Task objective
If a line in the listing below includes the string "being", pull it out.

Input data
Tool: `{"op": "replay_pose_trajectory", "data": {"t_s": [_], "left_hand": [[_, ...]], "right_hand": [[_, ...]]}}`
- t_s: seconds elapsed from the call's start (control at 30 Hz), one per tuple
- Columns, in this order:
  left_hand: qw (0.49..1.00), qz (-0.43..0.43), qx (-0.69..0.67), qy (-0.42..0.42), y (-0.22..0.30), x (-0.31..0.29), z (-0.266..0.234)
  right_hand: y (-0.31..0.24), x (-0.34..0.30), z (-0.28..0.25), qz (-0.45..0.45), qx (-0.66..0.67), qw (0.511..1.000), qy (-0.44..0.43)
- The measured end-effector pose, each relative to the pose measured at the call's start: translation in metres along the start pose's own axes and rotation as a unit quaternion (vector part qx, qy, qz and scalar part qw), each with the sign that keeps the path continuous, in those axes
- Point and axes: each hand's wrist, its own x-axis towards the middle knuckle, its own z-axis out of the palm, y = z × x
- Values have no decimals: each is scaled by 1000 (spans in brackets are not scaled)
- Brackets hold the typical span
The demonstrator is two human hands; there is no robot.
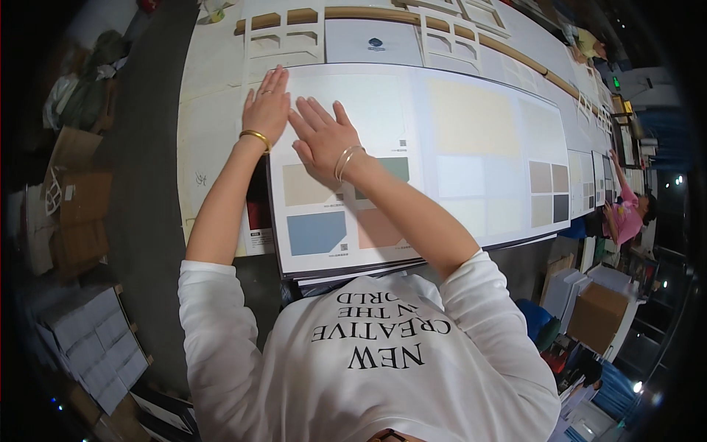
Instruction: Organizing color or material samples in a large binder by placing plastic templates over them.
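Board (421,144) lies on the worktop (213,132) under both my hands, long axis running off to their right. Left hand (266,112) is nearer its left edge, over it by the far corner, fingers nearly together; right hand (326,140) is just beside it, palm down, fingers slightly spread, neither clamped on anything.

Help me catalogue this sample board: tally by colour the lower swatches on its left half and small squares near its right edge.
Beige swatch: 1
Green swatch: 1
Blue swatch: 1
Pink swatch: 1
Taupe squares: 3
Dark grey square: 1
Total: 8
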Motion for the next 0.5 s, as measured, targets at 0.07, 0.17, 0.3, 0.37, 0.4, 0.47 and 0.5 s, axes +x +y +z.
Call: {"op": "replay_pose_trajectory", "data": {"t_s": [0.07,0.17,0.3,0.37,0.4,0.47,0.5], "left_hand": [[1000,-3,-12,1,0,-2,-2],[1000,11,-18,15,-2,-5,0],[999,20,-24,29,-2,-9,0],[999,30,-21,31,-1,-8,2],[999,27,-20,29,-4,-9,4],[996,49,-38,61,-8,-6,13],[997,45,-38,56,-9,-5,16]], "right_hand": [[19,7,1,15,9,1000,16],[52,9,-1,74,16,996,52],[117,4,-8,169,-39,983,67],[148,1,-17,232,-56,969,61],[156,1,-22,256,-77,962,47],[158,5,-23,281,-95,954,47],[155,7,-20,295,-102,948,58]]}}
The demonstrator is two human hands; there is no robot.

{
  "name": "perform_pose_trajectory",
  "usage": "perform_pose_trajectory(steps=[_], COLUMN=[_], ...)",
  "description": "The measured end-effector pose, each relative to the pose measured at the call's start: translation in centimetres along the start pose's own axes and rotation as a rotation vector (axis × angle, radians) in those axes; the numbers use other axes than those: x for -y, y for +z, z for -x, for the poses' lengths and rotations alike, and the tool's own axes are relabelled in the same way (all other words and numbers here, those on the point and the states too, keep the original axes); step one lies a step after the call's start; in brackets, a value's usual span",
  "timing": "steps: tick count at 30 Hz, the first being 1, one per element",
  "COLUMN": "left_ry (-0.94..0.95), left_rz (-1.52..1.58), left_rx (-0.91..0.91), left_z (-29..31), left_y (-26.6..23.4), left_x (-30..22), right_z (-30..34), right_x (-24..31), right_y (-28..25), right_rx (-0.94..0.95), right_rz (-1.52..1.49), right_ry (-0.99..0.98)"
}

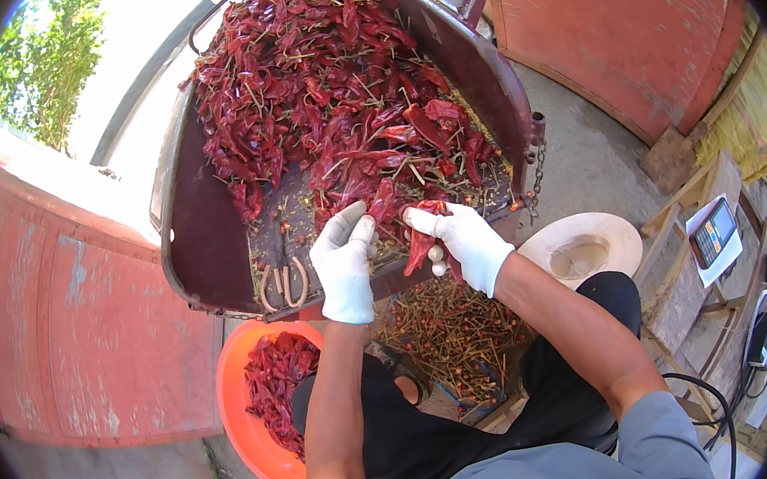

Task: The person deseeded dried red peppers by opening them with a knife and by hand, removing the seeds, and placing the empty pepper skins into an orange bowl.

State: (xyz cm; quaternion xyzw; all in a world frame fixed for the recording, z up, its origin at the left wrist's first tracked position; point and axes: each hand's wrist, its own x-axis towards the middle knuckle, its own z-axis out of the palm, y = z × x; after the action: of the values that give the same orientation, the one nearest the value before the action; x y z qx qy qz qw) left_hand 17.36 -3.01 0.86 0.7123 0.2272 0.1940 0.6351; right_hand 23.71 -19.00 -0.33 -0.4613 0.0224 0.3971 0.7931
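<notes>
While a round orange plastic basin (233, 396) sits nearest, the white-gloved left hand (346, 260) appears to pinch a glossy, wrinkled dark-red pepper (382, 200), and the white-gloved right hand (470, 244) pinches a crumpled red pepper (419, 247), both at the maroon metal cart bed's (201, 235) near edge. Both peppers look light, leathery and easily torn, best gripped by the shoulder beside the stem; beyond lies a glossy red pepper heap (319, 69).

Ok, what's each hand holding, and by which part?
The right hand pinches a dried red pepper by its upper part, the rest hanging below the thumb. Whether the left hand grips anything can't be told.
</notes>
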Motion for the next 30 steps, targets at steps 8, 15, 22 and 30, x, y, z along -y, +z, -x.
perform_pose_trajectory(steps=[8, 15, 22, 30], left_ry=[0.310, 0.193, 0.153, -0.091], left_rz=[-0.295, -0.199, -0.319, 0.226], left_rx=[0.125, 0.358, 0.375, 0.300], left_z=[3.1, 2.2, 2.0, 2.5], left_y=[1.7, 0.2, -0.8, -0.9], left_x=[1.4, 1.1, 1.0, -2.6], right_z=[0.4, 0.6, 1.0, 0.1], right_x=[0.8, 1.3, 0.7, -0.2], right_y=[0.2, -0.2, 0.6, 0.2], right_rx=[-0.083, 0.089, 0.019, 0.210], right_rz=[0.109, 0.162, 0.341, 0.553], right_ry=[-0.165, -0.099, -0.228, -0.483])
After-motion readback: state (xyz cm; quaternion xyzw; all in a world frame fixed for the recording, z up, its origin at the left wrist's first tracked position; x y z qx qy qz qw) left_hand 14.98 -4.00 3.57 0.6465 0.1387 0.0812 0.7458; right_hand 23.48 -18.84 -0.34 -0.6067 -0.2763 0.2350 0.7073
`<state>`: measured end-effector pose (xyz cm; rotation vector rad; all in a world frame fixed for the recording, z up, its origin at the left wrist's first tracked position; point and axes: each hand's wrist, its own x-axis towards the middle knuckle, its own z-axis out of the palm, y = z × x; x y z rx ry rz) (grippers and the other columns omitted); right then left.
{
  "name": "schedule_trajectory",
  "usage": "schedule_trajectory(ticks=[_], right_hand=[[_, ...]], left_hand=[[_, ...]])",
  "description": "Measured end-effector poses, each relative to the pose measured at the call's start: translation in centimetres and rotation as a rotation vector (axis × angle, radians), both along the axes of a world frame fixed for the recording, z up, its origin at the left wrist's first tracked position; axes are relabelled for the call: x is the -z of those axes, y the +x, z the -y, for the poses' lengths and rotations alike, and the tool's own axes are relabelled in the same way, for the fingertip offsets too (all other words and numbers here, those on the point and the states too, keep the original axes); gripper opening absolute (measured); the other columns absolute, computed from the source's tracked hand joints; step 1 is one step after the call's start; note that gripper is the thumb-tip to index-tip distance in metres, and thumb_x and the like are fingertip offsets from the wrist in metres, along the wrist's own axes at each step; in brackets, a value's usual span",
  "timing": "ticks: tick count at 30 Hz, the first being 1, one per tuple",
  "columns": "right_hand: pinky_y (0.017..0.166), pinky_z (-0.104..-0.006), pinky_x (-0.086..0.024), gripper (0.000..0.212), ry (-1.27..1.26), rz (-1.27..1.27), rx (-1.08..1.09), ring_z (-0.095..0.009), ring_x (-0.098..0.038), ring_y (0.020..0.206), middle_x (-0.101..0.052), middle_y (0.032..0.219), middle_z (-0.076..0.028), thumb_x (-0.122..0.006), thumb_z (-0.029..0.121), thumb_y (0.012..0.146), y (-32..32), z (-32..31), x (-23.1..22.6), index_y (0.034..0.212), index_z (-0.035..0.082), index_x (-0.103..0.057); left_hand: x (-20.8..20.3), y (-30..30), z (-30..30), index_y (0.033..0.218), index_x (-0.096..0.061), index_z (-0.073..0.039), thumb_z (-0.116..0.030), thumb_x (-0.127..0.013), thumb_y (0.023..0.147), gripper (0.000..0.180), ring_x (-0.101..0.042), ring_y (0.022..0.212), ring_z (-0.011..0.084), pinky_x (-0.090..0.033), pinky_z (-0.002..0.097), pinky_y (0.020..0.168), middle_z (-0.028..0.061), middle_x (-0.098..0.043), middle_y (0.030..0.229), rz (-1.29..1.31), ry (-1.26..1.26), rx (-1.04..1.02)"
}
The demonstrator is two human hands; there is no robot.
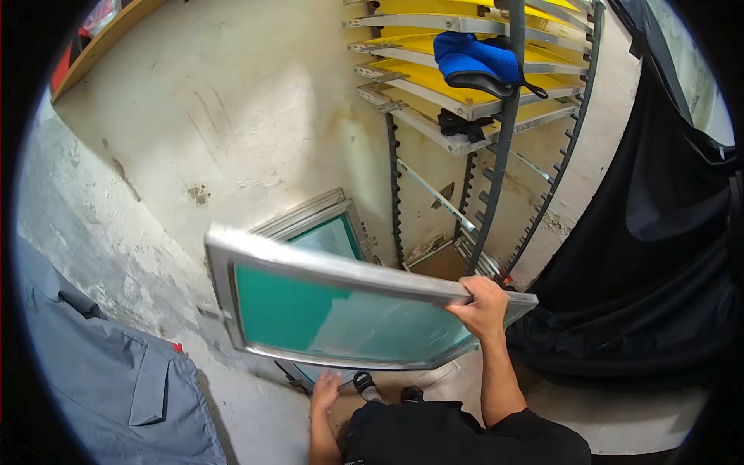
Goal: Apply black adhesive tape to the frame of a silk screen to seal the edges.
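Note:
A large aluminium-framed mesh screen [333, 316], partly coated green, is tilted in front of me. My right hand [482, 306] is closed around its upper metal bar near the right end. Just under the lower bar is my left hand [325, 391], fingers stretched up toward the edge; whether they touch it is unclear. Behind the held screen, more framed screens [341, 232] with green mesh lean against the wall, mostly hidden by it. Part of another frame shows below it, beside my left hand.
A dark notched rack [505, 139] stands ahead, holding several yellow-mesh frames [411, 76]. A blue and black cloth item [477, 62] hangs on its post. Black curtain [643, 225] drapes at right. A grey garment [116, 364] hangs at left, below a wooden shelf edge [105, 53].

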<state>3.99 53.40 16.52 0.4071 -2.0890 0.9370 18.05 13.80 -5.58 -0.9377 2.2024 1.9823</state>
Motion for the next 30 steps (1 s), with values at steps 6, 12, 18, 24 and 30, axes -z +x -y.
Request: schedule_trajectory(ticks=[6, 12, 18, 24, 30], right_hand=[[0.069, -0.0387, -0.044, 0.034, 0.463, 0.007, -0.083, -0.023, -0.06, 0.079, -0.055, 0.078, -0.001, -0.085, 0.026, 0.059, 0.5, 1.3, 0.3, 0.079, 0.016, -0.06], [0.07, -0.0347, -0.043, 0.014, 0.737, -0.07, -0.153, -0.019, -0.061, 0.08, -0.057, 0.078, 0.0, -0.073, 0.018, 0.072, 0.4, 3.8, -0.8, 0.078, 0.017, -0.06], [0.072, -0.0352, -0.044, 0.008, 0.79, -0.08, -0.241, -0.019, -0.062, 0.081, -0.059, 0.077, -0.001, -0.067, 0.018, 0.079, 0.8, 4.0, -2.1, 0.079, 0.015, -0.061], [0.071, -0.0333, -0.045, 0.006, 0.839, -0.114, -0.344, -0.017, -0.061, 0.08, -0.058, 0.077, 0.002, -0.066, 0.02, 0.08, 1.4, 5.3, -2.4, 0.079, 0.017, -0.061], [0.075, -0.0335, -0.045, 0.005, 0.902, -0.165, -0.466, -0.018, -0.064, 0.085, -0.064, 0.081, 0.001, -0.064, 0.021, 0.084, 1.6, 7.5, -3.9, 0.084, 0.017, -0.066]], left_hand=[[-12.6, 2.1, -3.8, 0.13, -0.064, 0.004, -0.012, -0.077, 0.093, 0.043, -0.071, 0.1, 0.0152, -0.056, 0.0266, 0.09, 0.0137, -0.075, 0.109, -0.351, -0.021, 0.316], [-21.5, -1.8, -7.8, 0.125, -0.064, -0.004, -0.029, -0.091, 0.069, 0.067, -0.059, 0.117, 0.0407, -0.046, 0.048, 0.101, 0.0158, -0.067, 0.116, -0.717, -1.078, 0.322], [-16.7, -2.8, -8.1, 0.102, -0.069, -0.009, -0.016, -0.077, 0.073, 0.03, -0.071, 0.08, 0.0346, -0.055, 0.0439, 0.068, 0.0116, -0.072, 0.09, -0.588, -1.033, 0.381], [-16.1, -0.1, -6.9, 0.099, -0.065, -0.009, -0.016, -0.078, 0.073, 0.03, -0.07, 0.079, 0.0381, -0.054, 0.0469, 0.068, 0.0145, -0.071, 0.088, -0.411, -0.91, 0.401], [-19.1, 1.9, -6.0, 0.095, -0.056, -0.005, -0.021, -0.081, 0.077, 0.035, -0.068, 0.079, 0.0414, -0.052, 0.05, 0.066, 0.0176, -0.069, 0.085, -0.337, -1.148, 0.557]])
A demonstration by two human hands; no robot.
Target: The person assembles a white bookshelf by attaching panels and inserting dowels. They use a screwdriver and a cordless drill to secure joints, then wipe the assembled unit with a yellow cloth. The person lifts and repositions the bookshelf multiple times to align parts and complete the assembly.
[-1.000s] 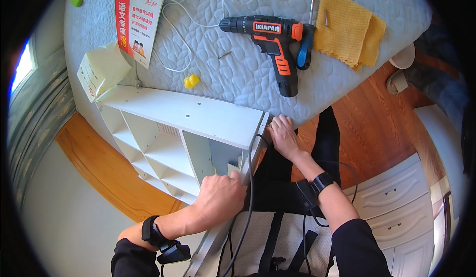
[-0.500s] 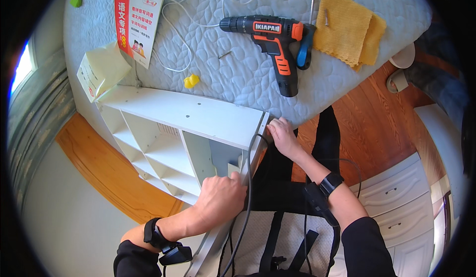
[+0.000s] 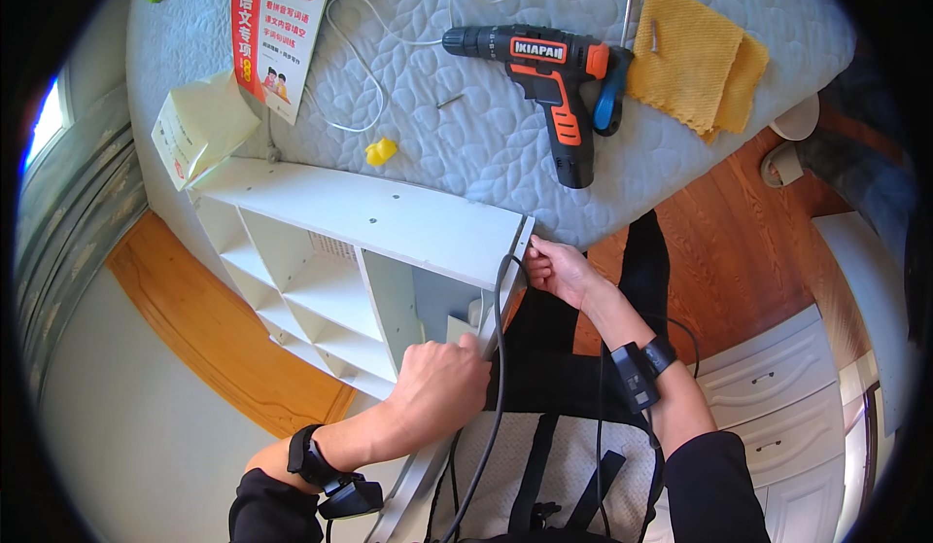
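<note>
The white shelf unit (image 3: 360, 214) lay on its side from the left to the centre of the frame, against the edge of the bed (image 3: 418, 149), with its end board (image 3: 517, 256) toward the frame's centre. Both hands were at that end. The left hand (image 3: 439, 385), low in the centre, was curled with its knuckles up beside the board; its fingertips were hidden, so I could not tell whether it gripped the edge. The right hand (image 3: 564, 271) had its fingers bent in at the board's upper corner, with little gap between them; whether they pinched anything was unclear. A narrow seam showed between the board and the top panel, so uneven pressure from the two hands could have skewed the joint or nipped a fingertip. The black cable (image 3: 500, 349) looped over that same end and could have snagged or been trapped if the board shifted. On the bed, at the upper centre, a loose screw (image 3: 450, 101) could have rolled away if the quilt was jolted, and the drill (image 3: 559, 86), resting near the screwdriver (image 3: 610, 96), might have slid with it.
</note>
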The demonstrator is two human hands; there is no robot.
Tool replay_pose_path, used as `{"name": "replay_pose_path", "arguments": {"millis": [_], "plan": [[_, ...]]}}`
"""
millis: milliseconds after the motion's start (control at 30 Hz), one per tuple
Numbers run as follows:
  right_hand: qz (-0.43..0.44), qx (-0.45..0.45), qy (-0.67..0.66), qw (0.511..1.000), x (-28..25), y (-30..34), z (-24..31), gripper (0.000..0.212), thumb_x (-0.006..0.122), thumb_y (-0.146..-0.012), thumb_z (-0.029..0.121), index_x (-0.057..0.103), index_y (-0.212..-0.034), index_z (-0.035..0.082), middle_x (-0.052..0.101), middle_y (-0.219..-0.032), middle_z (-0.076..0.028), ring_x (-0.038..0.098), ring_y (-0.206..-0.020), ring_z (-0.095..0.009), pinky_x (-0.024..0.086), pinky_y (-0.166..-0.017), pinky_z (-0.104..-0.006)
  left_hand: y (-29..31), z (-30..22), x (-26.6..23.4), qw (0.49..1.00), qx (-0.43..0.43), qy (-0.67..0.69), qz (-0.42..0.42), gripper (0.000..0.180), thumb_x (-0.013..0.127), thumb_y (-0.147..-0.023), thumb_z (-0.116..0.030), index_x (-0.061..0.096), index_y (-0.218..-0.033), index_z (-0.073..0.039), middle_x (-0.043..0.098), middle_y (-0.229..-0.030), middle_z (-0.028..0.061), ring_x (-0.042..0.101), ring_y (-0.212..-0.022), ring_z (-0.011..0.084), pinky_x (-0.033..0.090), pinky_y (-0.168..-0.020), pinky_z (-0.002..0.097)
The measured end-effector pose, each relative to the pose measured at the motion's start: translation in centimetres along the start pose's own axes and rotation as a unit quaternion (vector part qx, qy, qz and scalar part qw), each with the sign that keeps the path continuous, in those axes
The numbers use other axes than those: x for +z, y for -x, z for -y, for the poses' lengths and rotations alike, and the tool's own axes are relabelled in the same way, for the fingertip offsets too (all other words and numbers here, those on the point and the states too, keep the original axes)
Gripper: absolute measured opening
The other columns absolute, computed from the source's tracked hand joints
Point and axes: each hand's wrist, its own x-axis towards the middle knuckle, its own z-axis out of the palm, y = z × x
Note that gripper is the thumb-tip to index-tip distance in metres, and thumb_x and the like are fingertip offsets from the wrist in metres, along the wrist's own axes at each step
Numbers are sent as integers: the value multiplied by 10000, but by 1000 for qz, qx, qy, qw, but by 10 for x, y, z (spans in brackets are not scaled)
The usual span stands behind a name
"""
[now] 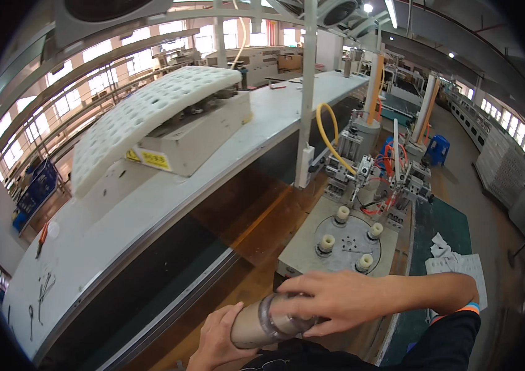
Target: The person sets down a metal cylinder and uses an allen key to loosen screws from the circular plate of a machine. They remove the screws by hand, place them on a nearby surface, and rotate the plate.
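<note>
Close to my body at the lower middle lies a brushed metal cylinder (pixel 251 328), tilted, with a raised ring partway along it. My left hand (pixel 216 337) is closed round its left end. Across its right end reaches my right hand (pixel 339 300), fingers curled over the metal and slightly blurred; they hide much of that end. Just beyond my hands is a machine with a round metal turntable (pixel 349 243). Several pale plastic holders, one a near-left holder (pixel 326 242), stand upright on it.
A long grey bench (pixel 169 204) runs along the left. It carries a white perforated board (pixel 151 111) on a metal box (pixel 197 139), and orange-handled pliers (pixel 42 240). Behind the turntable stand pneumatic fixtures (pixel 352 167) with a yellow hose (pixel 324 133). A white cloth (pixel 441 247) lies at right.
</note>
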Motion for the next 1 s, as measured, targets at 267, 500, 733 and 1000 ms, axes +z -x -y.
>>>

Expected output
  "timing": "steps: tick count at 30 Hz, the first being 1, one per element",
  "timing": "ticks: tick count at 30 Hz, the first being 1, one per tuple",

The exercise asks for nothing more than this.